Stressful veterinary visits are problematic for pets, pet owners, and veterinary healthcare team members. That’s why Dr. Marty Becker founded a certification program - called Fear Free - that helps veterinary healthcare professionals learn how to make visits to the vet something pets and their owners can both look forward to.
The Signs of Stress
Your pet is hiding. She’s not napping, she’s scared. Many signs of fear, anxiety, and stress in pets are difficult to detect. Hear are some of the most common signs that your pet might be feeling less than calm and content:
Tail down, tucked, or high over the back
Closeness to you or climbing up on you
Piloerection (hair up)
Snarling or Biting
Hypervigilance (looking around everywhere, seemingly paranoid)
Licking lips, or lips drawn back
Turning away when you look at him, or turning his back to stimuli
Avoiding veterinary team members
Five ways you can help make the veterinary visit Fear Free for your pet:
Prep your pet: Positively accustom the pet to her carrier or leash/harness and condition happy experiences in the vehicle.
Limit food before the appointment unless medically contraindicated: Bringing pets in hungry increases the reward value of food during the visit to better condition the pet to the positives of care.
Explore waiting room alternatives: Work with the receptionist or other team members to determine the optimal location to wait with your pet prior to care.
Be open to non-traditional techniques: This can include not taking pet’s temperature, examining the pet in your lap or on the floor and using treat and toy coaxers to move animals willingly onto the scale, into the exam room and onto the table.
Consider proven, new strategies to reduce fear, anxiety, and stress in your pet: In many cases, pets will benefit tremendously from pre-visit medications, supplements, or sedatives, as well as conditioning the pet to aspects of vet care prior to their next visit.

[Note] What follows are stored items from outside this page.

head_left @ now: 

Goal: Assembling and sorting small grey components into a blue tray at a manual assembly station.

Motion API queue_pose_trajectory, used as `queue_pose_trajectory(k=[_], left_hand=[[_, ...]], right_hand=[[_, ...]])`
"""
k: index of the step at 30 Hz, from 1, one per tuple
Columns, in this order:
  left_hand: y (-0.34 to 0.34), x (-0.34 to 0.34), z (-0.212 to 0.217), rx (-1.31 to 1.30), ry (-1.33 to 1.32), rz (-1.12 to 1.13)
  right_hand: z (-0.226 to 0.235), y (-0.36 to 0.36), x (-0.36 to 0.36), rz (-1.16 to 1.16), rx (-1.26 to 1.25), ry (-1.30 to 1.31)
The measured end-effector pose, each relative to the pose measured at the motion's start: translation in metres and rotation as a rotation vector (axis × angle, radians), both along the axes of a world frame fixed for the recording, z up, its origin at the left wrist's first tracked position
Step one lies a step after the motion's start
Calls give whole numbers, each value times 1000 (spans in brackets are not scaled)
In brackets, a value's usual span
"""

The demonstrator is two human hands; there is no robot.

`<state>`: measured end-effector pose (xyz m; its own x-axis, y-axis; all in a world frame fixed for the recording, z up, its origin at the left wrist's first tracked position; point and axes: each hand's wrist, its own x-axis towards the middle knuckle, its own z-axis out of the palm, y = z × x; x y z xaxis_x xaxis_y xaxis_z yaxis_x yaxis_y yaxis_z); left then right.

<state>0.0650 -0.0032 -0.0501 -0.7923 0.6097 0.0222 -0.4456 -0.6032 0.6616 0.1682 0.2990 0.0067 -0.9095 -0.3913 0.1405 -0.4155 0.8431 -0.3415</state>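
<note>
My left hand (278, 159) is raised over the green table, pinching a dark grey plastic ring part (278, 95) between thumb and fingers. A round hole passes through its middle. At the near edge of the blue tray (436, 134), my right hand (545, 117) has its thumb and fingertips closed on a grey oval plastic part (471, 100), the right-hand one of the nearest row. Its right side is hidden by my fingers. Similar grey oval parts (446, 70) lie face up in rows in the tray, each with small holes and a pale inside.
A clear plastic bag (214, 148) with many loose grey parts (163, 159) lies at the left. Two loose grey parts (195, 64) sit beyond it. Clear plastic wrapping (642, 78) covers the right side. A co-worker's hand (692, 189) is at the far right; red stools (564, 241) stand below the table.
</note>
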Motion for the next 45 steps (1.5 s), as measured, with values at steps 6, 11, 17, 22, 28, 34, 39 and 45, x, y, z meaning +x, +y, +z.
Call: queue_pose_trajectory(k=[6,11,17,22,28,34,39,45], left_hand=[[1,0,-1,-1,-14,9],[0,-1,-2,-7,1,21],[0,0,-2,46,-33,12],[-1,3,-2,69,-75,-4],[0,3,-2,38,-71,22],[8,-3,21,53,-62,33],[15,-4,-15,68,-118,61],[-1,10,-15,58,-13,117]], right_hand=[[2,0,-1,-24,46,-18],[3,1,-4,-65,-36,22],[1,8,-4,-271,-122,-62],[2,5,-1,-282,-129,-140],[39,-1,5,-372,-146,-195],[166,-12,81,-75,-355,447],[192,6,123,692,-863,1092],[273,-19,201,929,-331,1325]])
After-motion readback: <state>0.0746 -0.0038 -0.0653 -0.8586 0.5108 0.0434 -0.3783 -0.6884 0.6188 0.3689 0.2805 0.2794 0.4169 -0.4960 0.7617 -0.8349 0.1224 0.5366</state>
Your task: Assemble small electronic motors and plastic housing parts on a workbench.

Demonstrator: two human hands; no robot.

The Fear Free Veterinary Visit
During a typical Fear Free veterinary visit, the practice team members might use the following strategies:
Initially avoid eye contact with your pet and focus on you instead
Provide non-slip surfaces for your pet to stand or rest on to improve balance and enhance stability
Use gentle pressure to soothe the pet using a towel or compression garment
Create a calming environment with pheromone diffusers and aromatherapy
Play calming music to ease tension and promote relaxation
Actively work to reduce stressful noises
Create a relaxing environment or other calming hospital colors and gentle lighting
Prescribe anti-anxiety or other calming medications & supplements
If your pet is showing excessive signs of fear, anxiety, or stress, the team may delay or postpone the exam or other procedures until a time when the pet is calmer and more relaxed
We’ve always worked hard to provide the best care for your pets. Now, we know that there are ways to make your pet’s healthcare even better. We’re proud that our team members are evolving with veterinary medicine and are committed to looking after both your pet’s physical emotional well-being.